Segment Start: DATASET EXCERPT
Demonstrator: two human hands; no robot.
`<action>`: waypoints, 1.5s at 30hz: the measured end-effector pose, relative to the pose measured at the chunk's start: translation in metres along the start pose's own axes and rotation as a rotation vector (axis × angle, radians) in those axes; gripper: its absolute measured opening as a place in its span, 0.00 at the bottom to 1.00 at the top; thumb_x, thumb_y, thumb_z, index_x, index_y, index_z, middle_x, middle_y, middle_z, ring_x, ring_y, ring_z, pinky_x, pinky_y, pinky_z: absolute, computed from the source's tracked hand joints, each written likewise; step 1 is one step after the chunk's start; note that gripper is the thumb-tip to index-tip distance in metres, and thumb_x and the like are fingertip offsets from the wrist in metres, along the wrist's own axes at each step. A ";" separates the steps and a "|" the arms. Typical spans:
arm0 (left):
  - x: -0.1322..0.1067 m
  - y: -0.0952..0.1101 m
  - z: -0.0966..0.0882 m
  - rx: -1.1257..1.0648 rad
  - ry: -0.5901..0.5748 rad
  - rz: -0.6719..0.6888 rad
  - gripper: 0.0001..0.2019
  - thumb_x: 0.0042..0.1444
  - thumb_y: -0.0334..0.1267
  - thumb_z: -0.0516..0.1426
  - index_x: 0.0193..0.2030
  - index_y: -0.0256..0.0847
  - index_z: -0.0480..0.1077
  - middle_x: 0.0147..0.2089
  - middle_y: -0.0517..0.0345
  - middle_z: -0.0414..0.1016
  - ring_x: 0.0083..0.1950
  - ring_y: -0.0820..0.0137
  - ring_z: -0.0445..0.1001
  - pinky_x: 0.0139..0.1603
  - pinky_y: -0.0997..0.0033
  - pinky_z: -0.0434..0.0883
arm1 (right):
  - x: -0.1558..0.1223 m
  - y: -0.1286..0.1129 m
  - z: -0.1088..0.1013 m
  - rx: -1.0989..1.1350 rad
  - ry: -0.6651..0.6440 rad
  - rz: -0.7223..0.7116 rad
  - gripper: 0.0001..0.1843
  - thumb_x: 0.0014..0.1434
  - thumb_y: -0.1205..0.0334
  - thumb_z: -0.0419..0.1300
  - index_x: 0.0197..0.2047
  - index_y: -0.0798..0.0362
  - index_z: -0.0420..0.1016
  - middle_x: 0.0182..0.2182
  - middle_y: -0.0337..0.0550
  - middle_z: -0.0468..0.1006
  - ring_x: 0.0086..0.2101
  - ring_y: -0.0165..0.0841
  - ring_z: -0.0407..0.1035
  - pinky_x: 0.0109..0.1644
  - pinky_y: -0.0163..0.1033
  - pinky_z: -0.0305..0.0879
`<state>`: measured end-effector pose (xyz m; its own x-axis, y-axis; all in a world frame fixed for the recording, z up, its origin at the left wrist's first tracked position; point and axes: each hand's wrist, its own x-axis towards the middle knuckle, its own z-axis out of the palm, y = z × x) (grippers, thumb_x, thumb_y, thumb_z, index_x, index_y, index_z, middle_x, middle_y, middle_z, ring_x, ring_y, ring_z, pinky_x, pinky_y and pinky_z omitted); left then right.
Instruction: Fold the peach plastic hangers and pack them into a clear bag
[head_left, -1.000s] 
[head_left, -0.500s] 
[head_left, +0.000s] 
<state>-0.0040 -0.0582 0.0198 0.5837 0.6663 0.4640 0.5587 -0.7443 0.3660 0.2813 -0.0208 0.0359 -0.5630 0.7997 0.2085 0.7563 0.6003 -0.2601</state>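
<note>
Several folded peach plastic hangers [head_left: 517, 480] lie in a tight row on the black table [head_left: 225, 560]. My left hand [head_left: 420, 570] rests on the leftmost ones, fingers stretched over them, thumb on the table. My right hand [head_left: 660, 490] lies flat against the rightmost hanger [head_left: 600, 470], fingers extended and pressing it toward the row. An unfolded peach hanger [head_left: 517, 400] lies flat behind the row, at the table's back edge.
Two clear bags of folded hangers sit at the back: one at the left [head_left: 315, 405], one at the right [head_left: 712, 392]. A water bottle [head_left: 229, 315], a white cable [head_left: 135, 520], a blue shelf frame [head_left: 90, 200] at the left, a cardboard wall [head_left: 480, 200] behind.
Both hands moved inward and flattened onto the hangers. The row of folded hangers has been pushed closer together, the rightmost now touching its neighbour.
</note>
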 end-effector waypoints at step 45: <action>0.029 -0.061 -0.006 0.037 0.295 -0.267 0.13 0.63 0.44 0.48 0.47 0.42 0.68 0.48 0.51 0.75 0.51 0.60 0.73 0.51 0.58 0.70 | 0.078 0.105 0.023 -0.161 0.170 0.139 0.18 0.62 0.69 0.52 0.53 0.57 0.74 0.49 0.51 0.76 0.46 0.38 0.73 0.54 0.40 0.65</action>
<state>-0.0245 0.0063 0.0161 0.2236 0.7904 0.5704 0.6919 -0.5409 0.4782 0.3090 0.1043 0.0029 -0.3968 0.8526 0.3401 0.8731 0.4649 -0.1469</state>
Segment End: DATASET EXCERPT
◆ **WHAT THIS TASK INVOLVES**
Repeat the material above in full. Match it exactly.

◆ **OUTPUT OF THE TASK**
Demonstrator: two human hands; no robot.
`<action>`: waypoints, 1.5s at 30hz: the measured end-effector pose, relative to the pose measured at the chunk's start: translation in metres along the start pose's own axes and rotation as a rotation vector (axis × angle, radians) in those axes; gripper: its absolute measured opening as a place in its span, 0.00 at the bottom to 1.00 at the top; thumb_x, thumb_y, thumb_z, index_x, index_y, index_z, middle_x, middle_y, middle_z, ring_x, ring_y, ring_z, pinky_x, pinky_y, pinky_z: absolute, computed from the source's tracked hand joints, each written likewise; step 1 is one step after the chunk's start; note that gripper is the thumb-tip to index-tip distance in metres, and thumb_x and the like are fingertip offsets from the wrist in metres, along the wrist's own axes at each step. A ";" separates the steps and a "|" the arms. Typical spans:
arm0 (left):
  - x: -0.1322..0.1067 m
  - y: -0.0952..0.1101 m
  - z: -0.0966..0.0882 m
  - rx: -1.1257..1.0648 rad
  - ry: -0.5901..0.5748 rad
  - rz: -0.6719..0.6888 rad
  - gripper: 0.0001..0.2019
  - thumb_x: 0.0042..0.1444
  - thumb_y: -0.0334..0.1267
  - thumb_z: -0.0516..0.1426
  - index_x: 0.0193..0.2030
  - index_y: -0.0256..0.0847
  - index_z: -0.0480..0.1077
  - middle_x: 0.0147..0.2089
  - middle_y: -0.0517..0.0345
  - middle_z: -0.0414..0.1016
  - ring_x: 0.0083..0.1950
  - ring_y: -0.0820..0.0137
  - ring_z: -0.0445..0.1001
  - pinky_x: 0.0139..0.1603
  - pinky_y: -0.0997..0.0033
  - pinky_z: -0.0434..0.0883
arm1 (right):
  - x: -0.1558..0.1223 m
  - y: -0.1286..0.1129 m
  - z: -0.1088..0.1013 m
  - rx: -1.0989..1.1350 rad
  - ry: -0.6651..0.6440 rad
  - rz: -0.7223..0.7116 rad
  - gripper: 0.0001..0.1843
  - thumb_x: 0.0014..0.1434
  - thumb_y: -0.1205..0.0334
  - thumb_z: -0.0419..0.1300
  - index_x: 0.0197..0.2047
  - index_y: -0.0798..0.0362
  - index_z: -0.0420..0.1016
  - middle_x: 0.0182..0.2182
  - middle_y: -0.0337..0.0550
  - middle_z: -0.0468..0.1006
  - ring_x: 0.0086..0.2101
  - ring_y: -0.0165..0.0841
  - ring_z: -0.0407..0.1035
  - pinky_x: 0.0109..0.1644
  - pinky_y: -0.0163..0.1033
  - pinky_z: -0.0305..0.0879
`<state>`: measured end-effector pose (xyz m; its own x-axis, y-axis; all in a world frame fixed for the recording, z up, its origin at the left wrist's first tracked position; point and axes: each hand's wrist, its own x-axis towards the middle knuckle, its own z-axis out of the palm, y = z × x) (grippers, thumb_x, thumb_y, thumb_z, index_x, index_y, index_z, middle_x, middle_y, middle_z, ring_x, ring_y, ring_z, pinky_x, pinky_y and pinky_z omitted); left then right.
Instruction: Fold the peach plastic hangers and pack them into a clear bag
[head_left, -1.000s] 
[head_left, -0.500s] 
[head_left, +0.000s] 
<state>-0.0040 -0.0582 0.0198 0.5837 0.6663 0.4640 0.5587 -0.7443 0.3660 0.2813 -0.0208 0.0359 -0.5630 0.7997 0.2085 0.7563 0.6003 -0.2601</state>
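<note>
Several folded peach plastic hangers [head_left: 517, 480] lie in a tight row on the black table [head_left: 225, 560]. My left hand [head_left: 420, 570] rests on the leftmost ones, fingers stretched over them, thumb on the table. My right hand [head_left: 660, 490] lies flat against the rightmost hanger [head_left: 600, 470], fingers extended and pressing it toward the row. An unfolded peach hanger [head_left: 517, 400] lies flat behind the row, at the table's back edge.
Two clear bags of folded hangers sit at the back: one at the left [head_left: 315, 405], one at the right [head_left: 712, 392]. A water bottle [head_left: 229, 315], a white cable [head_left: 135, 520], a blue shelf frame [head_left: 90, 200] at the left, a cardboard wall [head_left: 480, 200] behind.
Both hands moved inward and flattened onto the hangers. The row of folded hangers has been pushed closer together, the rightmost now touching its neighbour.
</note>
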 end-effector waypoints at step 45: <action>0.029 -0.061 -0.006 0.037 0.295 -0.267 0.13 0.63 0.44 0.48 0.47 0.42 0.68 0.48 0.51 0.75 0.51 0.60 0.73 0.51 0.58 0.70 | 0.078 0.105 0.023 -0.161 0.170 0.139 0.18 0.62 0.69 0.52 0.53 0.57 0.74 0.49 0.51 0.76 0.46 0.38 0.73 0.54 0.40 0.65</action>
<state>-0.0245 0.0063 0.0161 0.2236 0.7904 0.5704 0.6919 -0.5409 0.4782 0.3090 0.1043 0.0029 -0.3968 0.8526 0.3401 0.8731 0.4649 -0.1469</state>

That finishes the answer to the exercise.